- Genre: Sitcom
- Created by: Paul Reiser; Danny Jacobson;
- Developed by: Peter Tolan (2019 revival)
- Starring: Paul Reiser; Helen Hunt; Anne Ramsay; Tommy Hinkley; Leila Kenzle; John Pankow; Richard Kind; Cynthia Harris; Louis Zorich; Abby Quinn;
- Theme music composer: Paul Reiser; Don Was;
- Opening theme: "Final Frontier"
- Composer: David Kitay
- Country of origin: United States
- Original language: English
- No. of seasons: 8
- No. of episodes: 176 (list of episodes)

Production
- Executive producers: Danny Jacobson; Paul Reiser; Victor Levin; Larry Charles; Jeffrey Lane; Helen Hunt; Peter Tolan (2019); Brian Volk-Weiss (2019); Matt Ochacher (2019); Michael Pelmont (2019);
- Camera setup: Multi-camera
- Running time: 21–22 minutes; 23–26 minutes (revival);
- Production companies: In Front Productions (1992–1999); The Cloudland Company (2019); Nuance Productions; Comedy Dynamics (2019); TriStar Television (1992–1999); Sony Pictures Television (2019); Spectrum Originals (2019);

Original release
- Network: NBC
- Release: September 23, 1992 – May 24, 1999
- Network: Spectrum
- Release: November 20 – December 18, 2019

Related
- Friends Mad About You (Chinese series) Loco por vos (Argentine remake) Enloqueciendo contigo (Mexican remake)

= Mad About You =

American television sitcom (1992–1999, 2019)
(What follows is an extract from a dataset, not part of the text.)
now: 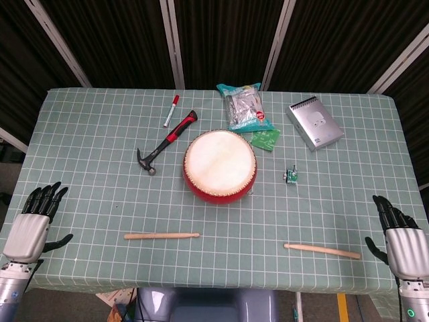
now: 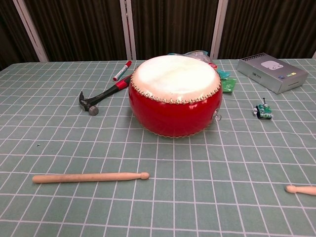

Mad About You is an American television sitcom starring Paul Reiser and Helen Hunt as a married couple in New York City as they navigate life together. In later seasons, the couple has a daughter.

It initially aired on NBC from September 23, 1992, to May 24, 1999, winning numerous awards including four Golden Globe Awards and twelve Primetime Emmy Awards. In its final season, the show was dropped from its primetime slot, leading to a sharp decrease in viewership, and subsequently cancelled.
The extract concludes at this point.